Walker Evans (1903-1975) photographe américain, né à Saint-Louis dans le Missouri, issu d'une famille aisée du Midwest américain, d'un père, directeur de communication. Il passe son enfance à Toledo et Chicago.

  • En 1919, suite au divorce de ses parents, il est envoyé au pensionnat de Loomis à Windsor dans le Connecticut. En 1920, il rejoint sa mère et sa sœur à New York.

  • En 1922, il sort diplômé de la Phillips Academy dans l'état du Massachusetts. Puis fasciné par la littérature française, par Gustave Flaubert, il suit des cours au Williams College et passe son temps à se plonger dans les livres qu'il emprunte à la bibliothèque.

  • De 1923 à 1926, il s'installe à New York et durant ces trois années, commence à écrire des nouvelles.

  • En 1926, comme tant d'autres à l'époque tel que Ernest Hemingway et Henry Miller, il subit l’attraction parisienne, son père lui offre le séjour et il rejoint Paris, sur place, il tente de suivre des cours de littérature à la Sorbonne, tout en continuant d'écrire, essayant de rédiger des poèmes en prose à la manière de Charles Baudelaire. Il y découvre l'avant-garde parisienne, effectue quelques instantanés avec un appareil petit format, se rend dans le Sud de la France pendant l'été et visite l'Italie.
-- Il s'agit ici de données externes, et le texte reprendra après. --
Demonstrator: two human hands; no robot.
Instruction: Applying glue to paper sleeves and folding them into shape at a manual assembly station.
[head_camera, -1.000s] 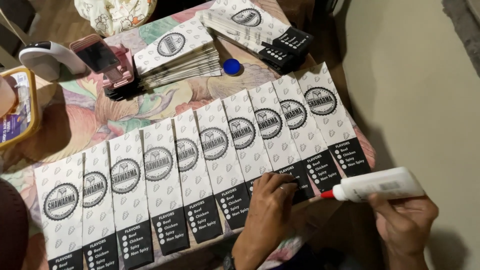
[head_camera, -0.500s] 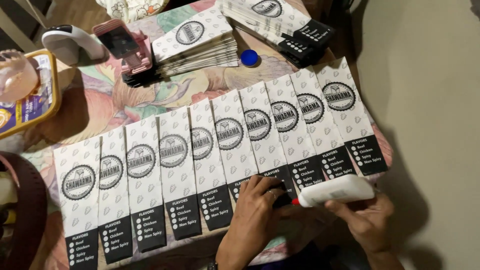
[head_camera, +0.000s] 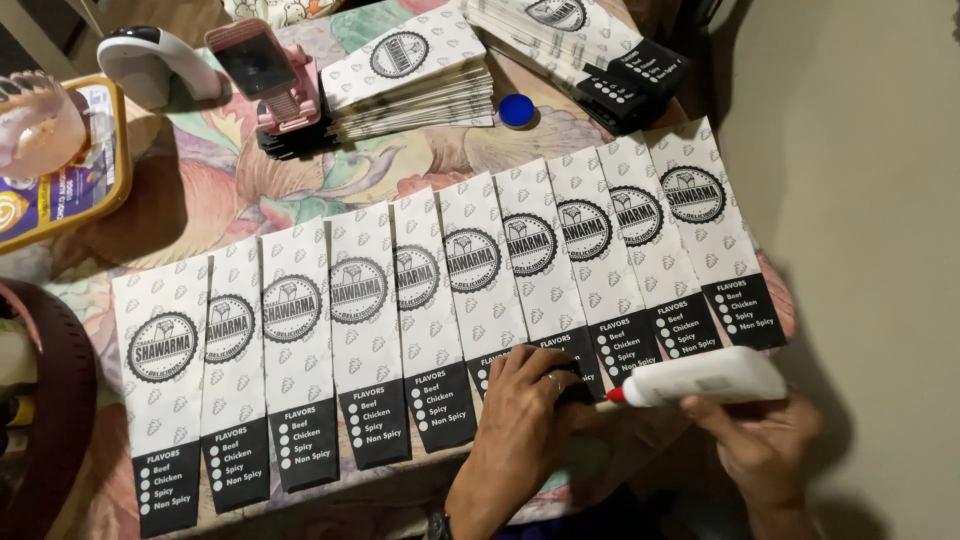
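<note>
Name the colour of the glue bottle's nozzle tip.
Red, on the white glue bottle in the right hand; head view.

The paper sleeves (head_camera: 400, 320) fanned across the middle of the frame are seen to be matt white paper, with black printed ends of a duller finish. The glue bottle (head_camera: 700, 377) at lower right is made of smooth white plastic with a red tip. The surface (head_camera: 250, 200) is covered by a flowered cloth. A glossy blue plastic cap (head_camera: 516, 109) is seen at upper centre.
</note>
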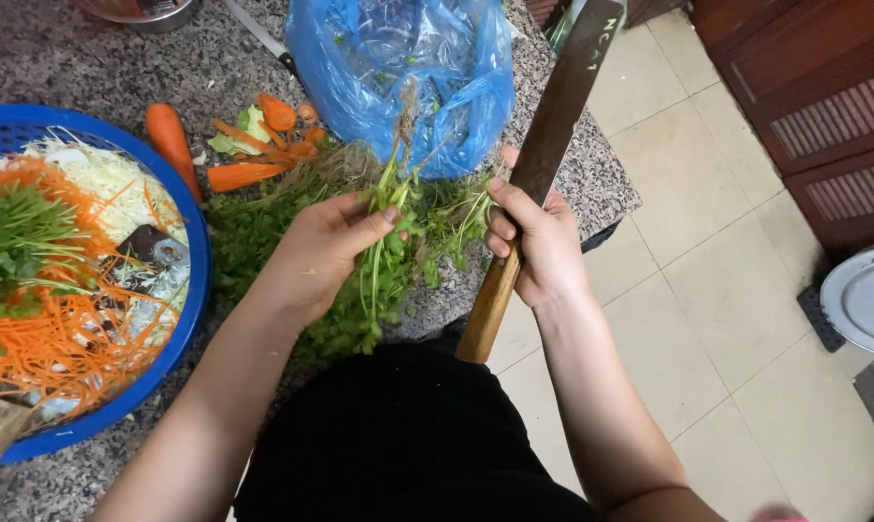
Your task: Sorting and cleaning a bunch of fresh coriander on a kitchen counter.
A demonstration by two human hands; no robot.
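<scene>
My left hand (323,253) grips a bunch of green coriander (386,261) by its stems, roots pointing up toward a blue plastic bag (403,77). My right hand (533,246) is closed around the wooden handle of a large cleaver (562,106), blade pointing up and away, while its fingertips also touch the herb leaves. More coriander lies on the speckled granite counter (89,58) under my left hand.
A blue basket (197,271) at left holds shredded carrot, cabbage, herbs and a grater. Whole carrots (169,140) and carrot peelings (268,135) lie behind it. The counter edge drops to a tiled floor (727,290) at right, with a wooden cabinet and a round white lid.
</scene>
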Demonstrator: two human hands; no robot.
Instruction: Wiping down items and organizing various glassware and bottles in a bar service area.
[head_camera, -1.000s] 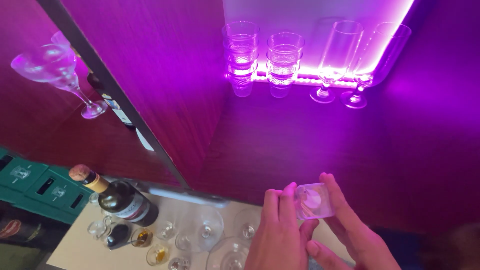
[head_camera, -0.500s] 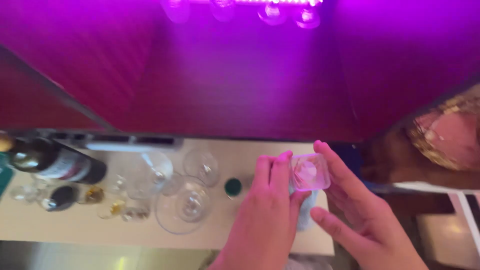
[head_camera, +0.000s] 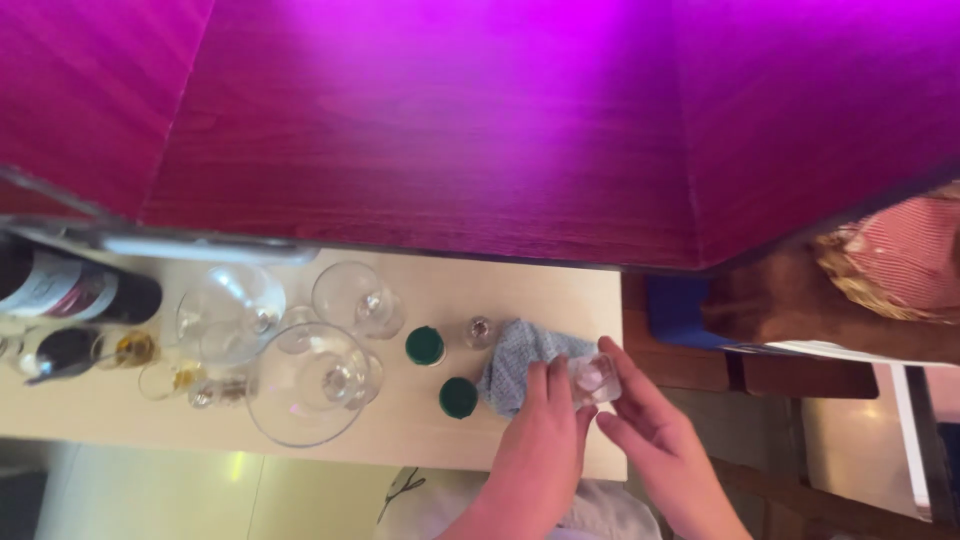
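Pale counter (head_camera: 520, 290) runs under purple shelf (head_camera: 450, 120). Big wine glasses (head_camera: 300, 385) at your 9 o'clock. Blue cloth (head_camera: 515, 360) beside your hands. Your left hand (head_camera: 545, 440) and right hand (head_camera: 650, 430) pinch small clear glass (head_camera: 593, 380) between fingertips, at counter's right end.

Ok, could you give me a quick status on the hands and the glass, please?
Left hand and right hand both on small clear glass, over counter edge. Blue-grey cloth beside the left fingers. Two green caps and stemmed glasses further left.
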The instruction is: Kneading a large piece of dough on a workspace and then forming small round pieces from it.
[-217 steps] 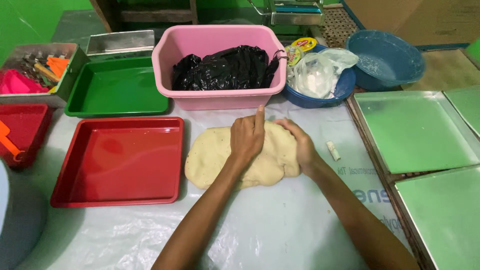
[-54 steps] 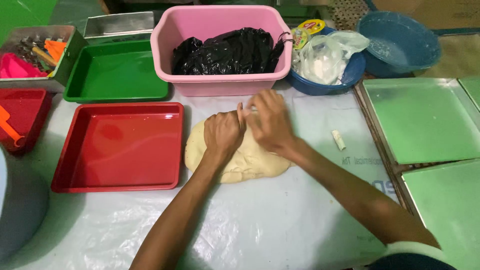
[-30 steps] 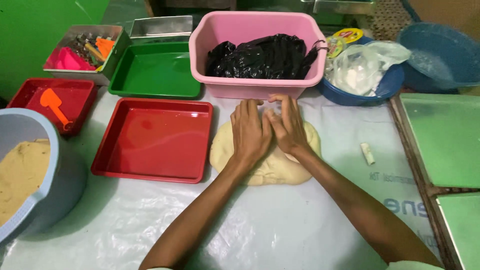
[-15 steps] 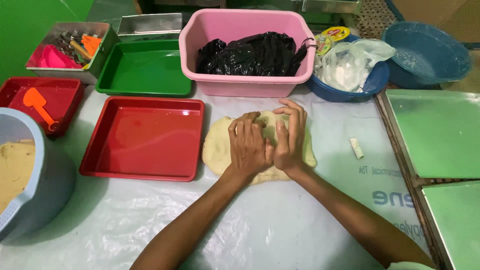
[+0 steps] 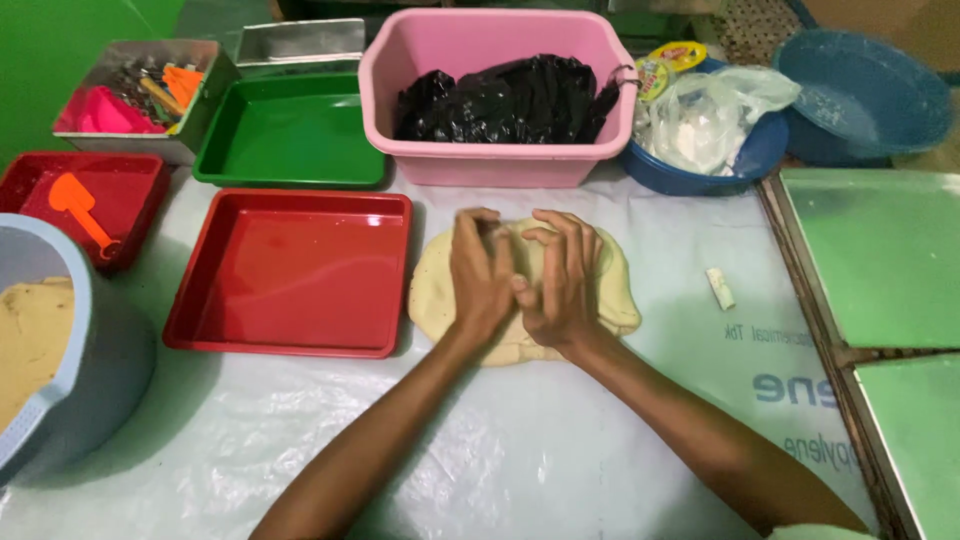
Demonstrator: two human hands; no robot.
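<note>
- Both forearms enter from the near edge of the plastic-covered table and converge toward the centre; the left hand and right hand lie side by side, thumbs touching.
- Dough slab: pale, flattened, directly under both palms. It sits on the sheet just right of the red tray, close to that tray's edge, possibly touching; cannot tell.
- Relation noted: the slab spreads out on every side of the hands, so the fingers point away from the body across it toward its far rim. Long axis runs roughly left to right. Neither hand is nearer; both are centred on it.
- Fingers: those of both hands bent and slightly spread, tips dug into the far part of the slab. Pressing rather than gripping; nothing enclosed.
- A small white stub lies alone on the sheet, well right of the slab.
- Left edge: a grey-blue bowl with more dough inside.
- Far side: pink tub holding black plastic, just beyond the slab; green tray to its left.
</note>
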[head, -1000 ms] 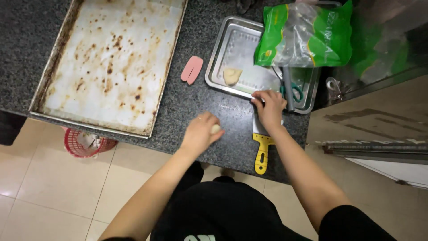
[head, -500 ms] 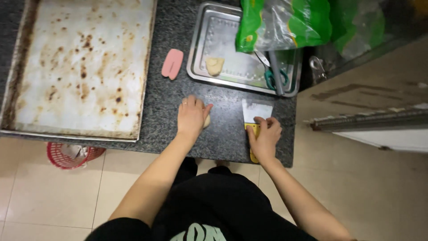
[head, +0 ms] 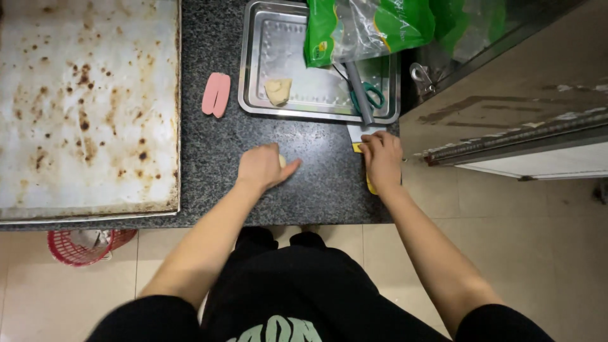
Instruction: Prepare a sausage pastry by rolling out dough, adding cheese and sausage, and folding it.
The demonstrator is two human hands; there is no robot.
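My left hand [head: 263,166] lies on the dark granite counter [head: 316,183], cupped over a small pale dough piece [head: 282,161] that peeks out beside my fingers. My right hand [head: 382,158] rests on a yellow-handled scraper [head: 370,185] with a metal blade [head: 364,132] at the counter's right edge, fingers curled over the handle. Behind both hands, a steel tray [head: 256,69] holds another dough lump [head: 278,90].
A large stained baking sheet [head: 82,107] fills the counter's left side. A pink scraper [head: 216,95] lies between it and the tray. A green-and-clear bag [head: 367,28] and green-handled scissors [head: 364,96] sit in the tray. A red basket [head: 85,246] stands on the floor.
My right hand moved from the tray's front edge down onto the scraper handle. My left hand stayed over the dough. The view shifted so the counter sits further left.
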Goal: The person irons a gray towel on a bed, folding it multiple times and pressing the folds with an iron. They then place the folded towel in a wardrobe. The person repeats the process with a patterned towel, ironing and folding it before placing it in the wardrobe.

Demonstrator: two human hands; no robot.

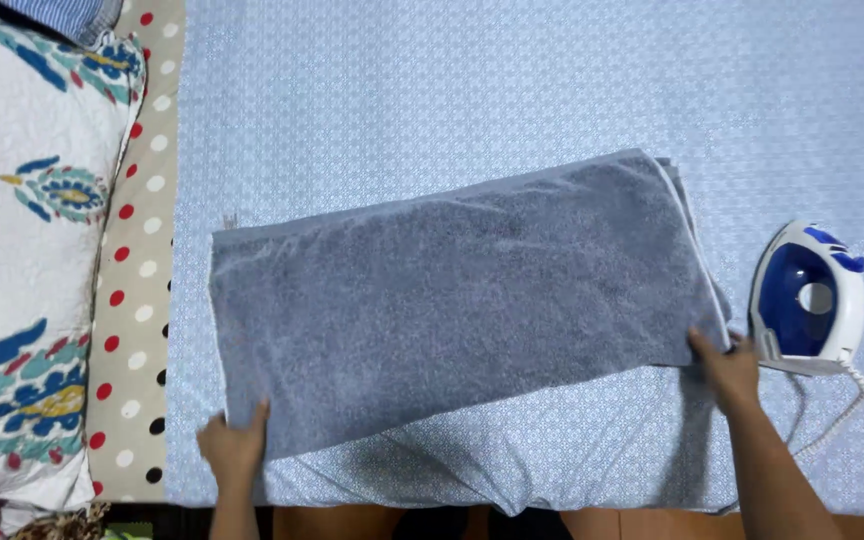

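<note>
A grey-blue towel, folded into a long rectangle, lies slanted on a light blue patterned sheet. My left hand grips the towel's near left corner. My right hand grips its near right corner, close beside a blue and white iron. Both corners look slightly raised off the sheet.
The blue and white iron rests on the sheet at the right, its coiled cord trailing toward the near edge. A floral white quilt and a polka-dot cloth lie along the left side.
</note>
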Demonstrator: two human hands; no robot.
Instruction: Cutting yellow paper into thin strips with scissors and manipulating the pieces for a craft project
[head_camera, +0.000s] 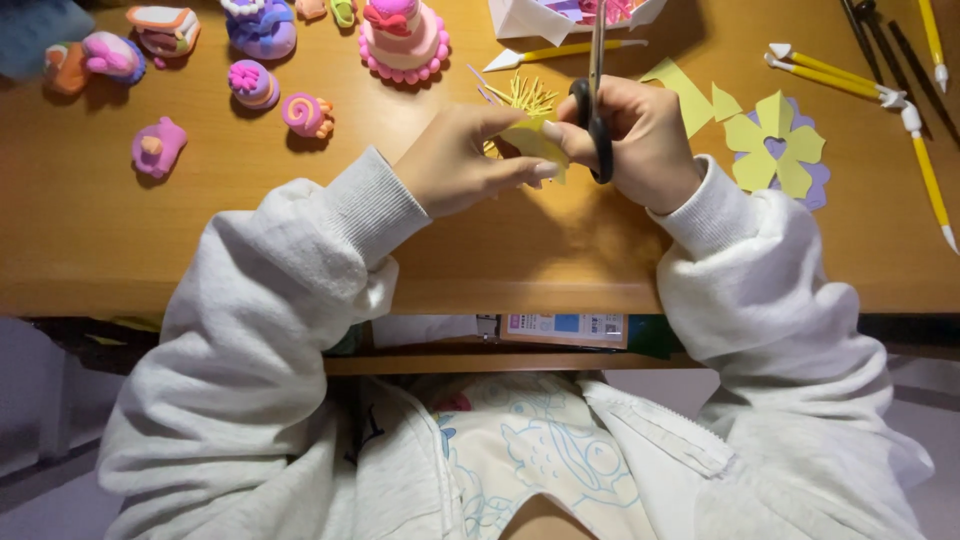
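With the left hand (455, 160) pinching a small yellow paper piece (535, 140) above the counter (200, 230) and the right hand (645, 140) closed through the scissors (597, 90), whose blade gap I cannot quite make out, a snip could nick the fingertips close by or sever the fringe.

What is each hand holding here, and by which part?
Left hand pinches the yellow paper piece at its edge; right hand grips the scissors by their black handles.
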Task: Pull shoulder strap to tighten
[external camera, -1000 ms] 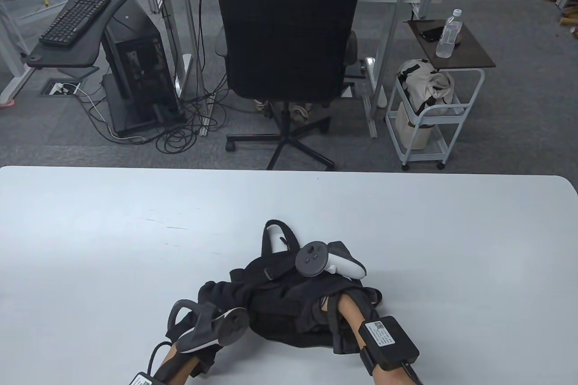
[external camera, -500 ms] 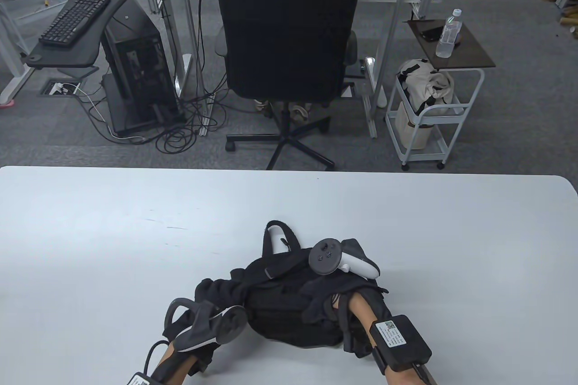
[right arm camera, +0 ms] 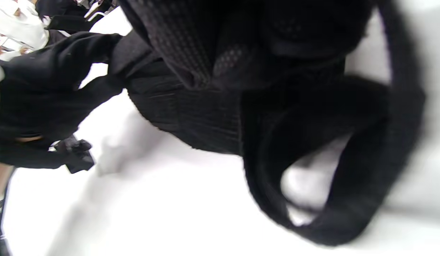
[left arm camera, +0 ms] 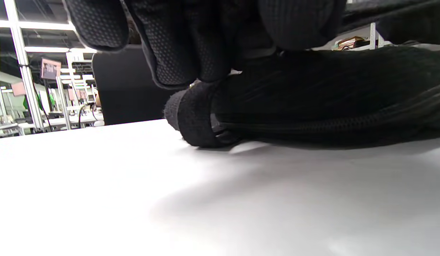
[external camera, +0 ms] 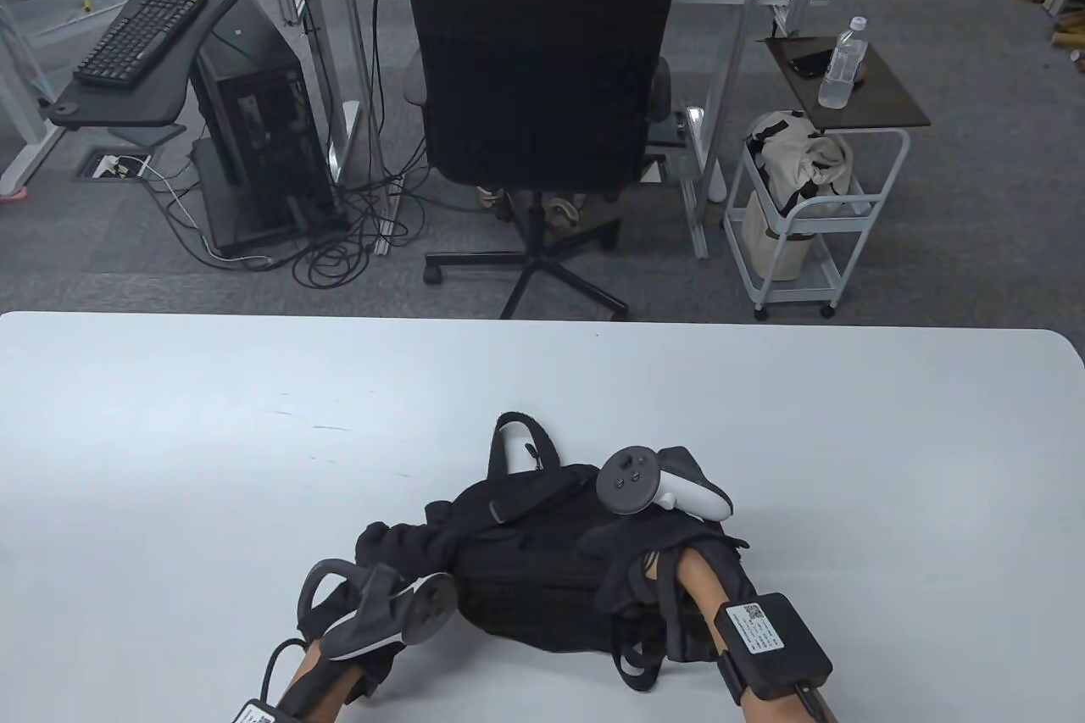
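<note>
A black backpack lies flat near the table's front edge, its top handle pointing away from me. My left hand grips the bag's left side; in the left wrist view its gloved fingers curl down onto a padded black strap beside the bag's body. My right hand rests on the bag's right side and holds black webbing. A loop of shoulder strap hangs out by my right wrist. In the blurred right wrist view it curves below my fingers.
The white table stretches wide to the left, right and far side of the bag. Beyond its far edge stand an office chair and a small cart.
My right hand has moved right and toward me, drawing the strap loop out by my wrist. My left hand has shifted slightly left and toward me. The bag has stretched wider.
</note>
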`<control>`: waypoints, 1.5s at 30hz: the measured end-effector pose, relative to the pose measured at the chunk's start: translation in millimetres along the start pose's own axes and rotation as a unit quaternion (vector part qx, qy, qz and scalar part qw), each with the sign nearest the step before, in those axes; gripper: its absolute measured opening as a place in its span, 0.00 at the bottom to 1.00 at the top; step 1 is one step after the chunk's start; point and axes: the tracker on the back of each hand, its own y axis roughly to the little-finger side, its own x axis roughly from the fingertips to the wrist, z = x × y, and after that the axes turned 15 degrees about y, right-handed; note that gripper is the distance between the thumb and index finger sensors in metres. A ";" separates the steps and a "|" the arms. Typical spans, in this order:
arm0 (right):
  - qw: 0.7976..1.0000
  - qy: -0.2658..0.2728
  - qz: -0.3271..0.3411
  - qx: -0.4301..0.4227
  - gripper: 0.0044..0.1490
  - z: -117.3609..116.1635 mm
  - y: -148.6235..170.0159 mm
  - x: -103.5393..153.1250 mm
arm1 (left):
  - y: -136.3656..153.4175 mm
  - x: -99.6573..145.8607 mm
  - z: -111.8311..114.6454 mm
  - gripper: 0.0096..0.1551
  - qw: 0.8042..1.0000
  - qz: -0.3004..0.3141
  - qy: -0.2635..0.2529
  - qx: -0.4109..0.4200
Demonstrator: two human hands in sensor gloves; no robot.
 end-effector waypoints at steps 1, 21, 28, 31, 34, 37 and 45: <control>1.000 0.022 -0.006 0.007 0.33 1.9 2.6 1.3 | -0.5 0.7 -1.5 0.39 1.000 -0.002 -0.007 -0.006; 0.997 0.063 -0.035 0.012 0.32 15.4 25.5 21.8 | 7.3 -0.9 1.4 0.39 1.000 -0.004 -0.005 0.023; 0.998 0.059 -0.023 0.015 0.31 15.6 30.4 30.2 | 8.3 -1.5 4.2 0.39 1.000 -0.013 0.001 0.009; 0.993 0.092 -0.058 0.044 0.33 21.0 36.2 35.3 | 9.4 -0.5 3.0 0.39 1.000 -0.008 -0.002 0.022; 0.994 0.091 -0.038 0.049 0.29 20.7 37.3 40.7 | 10.6 -0.6 3.8 0.39 1.000 -0.015 0.001 0.008; 0.995 0.086 -0.045 0.036 0.29 18.5 41.1 43.5 | 10.0 0.3 3.5 0.39 1.000 -0.014 0.003 0.009; 0.991 0.079 -0.072 -0.079 0.55 12.8 68.3 50.2 | 16.3 0.8 5.3 0.38 0.999 -0.019 0.018 0.037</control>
  • En 1927, suite à sa situation financière, il retourne à New York, emménage avec le peintre Hanns Skolle dans un appartement de Colunbia Heights à Brooklyn, traduit des ouvrages de Jean Cocteau et de Valery Larbaud, tout en travaillant au sein d'une libraire. Pour subvenir à ses besoins, il occupe une place de clerc dans un cabinet d’agent de change à Wall Street jusqu'en 1929, menant dans le même temps une vie de bohème.

  • En 1928, ne maîtrisant pas l'écriture personnelle, comme il ne peut aligner des mots sur le papier, il choisit l'objectif photographique qui peut lui donner la possibilité de s'exprimer d'une manière identique, il délaisse alors définitivement la littérature et achète un nouvel appareil photographique. La découverte du travail d’Henri Cartier-Bresson et d’Eugène Atget, le conforte dans son choix de devenir photographe, il arpente appareil à la main dans les rues de New York, effectuant ses premiers clichés en tant qu'artiste. En 1929 il se lie d'amitié avec la photographe Berenice Abbott et en 1935, expose en compagnie d’Henri Cartier-Bresson.

  • En 1933, alors que les États-Unis peinent encore à surmonter ce qui est la plus grande crise mondiale, le journaliste Carleton Beals et J.B Linppincot, tout deux bouclent le projet d'un ouvrage sur l'agitation politique à Cuba, avec la tentative de renverser le gouvernement, ils font alors appel à Walker Evans afin de réaliser des photographies qu'ils jugent nécessaires à inclure, il accepte et se rend à la Havane où il y séjourne plus d'un mois, avec la complicité des journalistes locaux, il mène sa mission à bien, l'ouvrage est édité le 17 août 1933 avec un portfolio de 31 photos qu'il a effectué sur l'ile.

  • Dés 1935, discret, réservé et timide, il rejoint l'équipe de photographes du « Resettlement Administration » (Office de la réinstallation) pour sillonner les États-Unis, avec la mission d’enregistrer la pauvreté, causée par la crise économique.

  • En 1936, il voyage avec l’auteur James Agee, suite à une commande du magazine « Fortune » pour documenter les familles de fermiers, pendant trois semaines, les deux hommes s'immerge totalement dans l’Alabama profond, rencontrent des familles de métayers. Rapidement, il se hisse au rang de figure majeure de la photographie documentaire américaine.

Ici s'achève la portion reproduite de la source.